Con riferimento infine alla tesi che in ragione della falsita’ della sottoscrizione si sarebbe avuta una vendita di cosa altrui da parte del comproprietario, che avrebbe riassunto pieno valore al momento in cui la parte firmataria era divenuta proprietaria esclusiva dei beni, la stessa non pare essere stata oggetto di dibattito nella fase di merito ed e’ in ogni caso contrastata dal fatto che la regola de qua non puo’ estendersi all’ipotesi di firma apocrifa del comproprietario, attesa la istituzionale assenza di consapevolezza nell’altro comproprietario di vendere anche cosa altrui.
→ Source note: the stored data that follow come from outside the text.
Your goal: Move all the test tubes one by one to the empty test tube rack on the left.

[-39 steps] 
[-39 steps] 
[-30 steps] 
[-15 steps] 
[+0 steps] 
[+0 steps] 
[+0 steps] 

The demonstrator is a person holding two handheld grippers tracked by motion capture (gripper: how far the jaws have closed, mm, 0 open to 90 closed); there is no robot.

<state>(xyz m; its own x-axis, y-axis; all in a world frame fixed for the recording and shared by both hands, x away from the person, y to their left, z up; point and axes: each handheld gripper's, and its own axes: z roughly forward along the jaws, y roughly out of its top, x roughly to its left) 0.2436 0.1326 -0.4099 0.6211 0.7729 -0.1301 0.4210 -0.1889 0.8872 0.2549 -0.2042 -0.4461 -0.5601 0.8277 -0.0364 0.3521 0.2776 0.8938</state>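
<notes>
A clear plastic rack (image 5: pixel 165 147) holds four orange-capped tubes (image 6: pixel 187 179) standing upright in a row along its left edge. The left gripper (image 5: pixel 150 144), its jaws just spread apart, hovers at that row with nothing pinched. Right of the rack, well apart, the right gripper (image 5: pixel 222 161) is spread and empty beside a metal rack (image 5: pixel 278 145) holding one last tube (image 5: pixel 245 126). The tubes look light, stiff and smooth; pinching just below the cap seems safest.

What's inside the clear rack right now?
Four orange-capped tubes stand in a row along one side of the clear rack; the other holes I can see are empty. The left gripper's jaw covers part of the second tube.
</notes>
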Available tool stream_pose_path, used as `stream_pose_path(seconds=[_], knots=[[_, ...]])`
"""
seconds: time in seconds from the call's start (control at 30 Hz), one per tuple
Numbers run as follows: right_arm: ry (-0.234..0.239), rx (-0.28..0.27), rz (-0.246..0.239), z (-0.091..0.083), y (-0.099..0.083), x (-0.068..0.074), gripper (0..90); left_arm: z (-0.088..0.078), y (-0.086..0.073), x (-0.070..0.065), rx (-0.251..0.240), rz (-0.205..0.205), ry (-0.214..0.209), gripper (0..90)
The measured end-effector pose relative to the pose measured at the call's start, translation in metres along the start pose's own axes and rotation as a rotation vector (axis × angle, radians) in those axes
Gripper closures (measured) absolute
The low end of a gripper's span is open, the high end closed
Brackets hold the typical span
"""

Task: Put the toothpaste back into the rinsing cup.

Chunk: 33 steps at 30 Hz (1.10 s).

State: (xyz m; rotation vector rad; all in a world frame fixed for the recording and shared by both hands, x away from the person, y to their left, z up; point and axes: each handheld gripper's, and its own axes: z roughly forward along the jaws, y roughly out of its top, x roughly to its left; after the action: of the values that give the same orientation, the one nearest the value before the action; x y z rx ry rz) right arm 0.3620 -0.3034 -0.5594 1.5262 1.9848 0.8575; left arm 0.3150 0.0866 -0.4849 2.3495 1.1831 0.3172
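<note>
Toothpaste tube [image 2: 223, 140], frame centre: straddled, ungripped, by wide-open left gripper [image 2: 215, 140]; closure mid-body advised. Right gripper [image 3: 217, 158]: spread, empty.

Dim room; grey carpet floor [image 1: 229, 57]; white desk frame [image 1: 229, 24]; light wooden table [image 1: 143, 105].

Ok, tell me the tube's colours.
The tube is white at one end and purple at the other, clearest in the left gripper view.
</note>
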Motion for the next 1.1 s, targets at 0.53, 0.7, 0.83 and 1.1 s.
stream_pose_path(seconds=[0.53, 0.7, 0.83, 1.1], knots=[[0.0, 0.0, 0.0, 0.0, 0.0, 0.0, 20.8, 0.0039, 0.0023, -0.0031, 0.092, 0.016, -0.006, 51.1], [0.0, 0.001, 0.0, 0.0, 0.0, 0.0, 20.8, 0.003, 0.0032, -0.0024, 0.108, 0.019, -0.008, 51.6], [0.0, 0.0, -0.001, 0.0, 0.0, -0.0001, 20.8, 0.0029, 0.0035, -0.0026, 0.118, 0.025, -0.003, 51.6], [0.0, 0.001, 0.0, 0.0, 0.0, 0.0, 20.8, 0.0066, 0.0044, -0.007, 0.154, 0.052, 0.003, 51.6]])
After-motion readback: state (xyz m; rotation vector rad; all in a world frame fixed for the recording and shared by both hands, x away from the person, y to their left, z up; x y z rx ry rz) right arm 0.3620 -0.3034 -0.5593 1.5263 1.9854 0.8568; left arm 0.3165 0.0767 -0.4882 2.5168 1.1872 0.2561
Anche tale motivo deve essere pertanto respinto e, con esso, il ricorso principale. Venendo all’unico motivo del ricorso incidentale, con cui si lamenta violazione dell’art. 112 c.p.c. per omessa pronunzia sull’istanza di restituzione di quanto corrisposto in esecuzione della sentenza di prime cure, lo stesso e’ all’evidenza fondato, atteso che non vi sono argomentazioni, e neppure accenni, a tale domanda. L’accoglimento di tale motivo comporta la pronuncia, nel merito, non essendo necessari accertamenti ulteriori in fatto, di restituzione della somma al titolo surricordato corrisposta, non essendo in contestazione ne’ la avvenuta corresponsione ne’ l’importo. Le spese seguono la soccombenza e vengono liquidate come da dispositivo.
P.Q.M.
Riuniti i ricorsi, la Corte rigetta il principale e condanna la ricorrente al pagamento delle spese, che liquida in 2.200,00 Euro, di cui 2.000,00 Euro per onorari, oltre agli accessori di legge.
Accoglie il ricorso incidentale e, per l’effetto, pronunciando nel merito, dispone la restituzione a A.S.F. di quanto corrisposto alla controparte in esecuzione della sentenza di primo grado.
Cosi’ deciso in Roma, il 19 novembre 2009.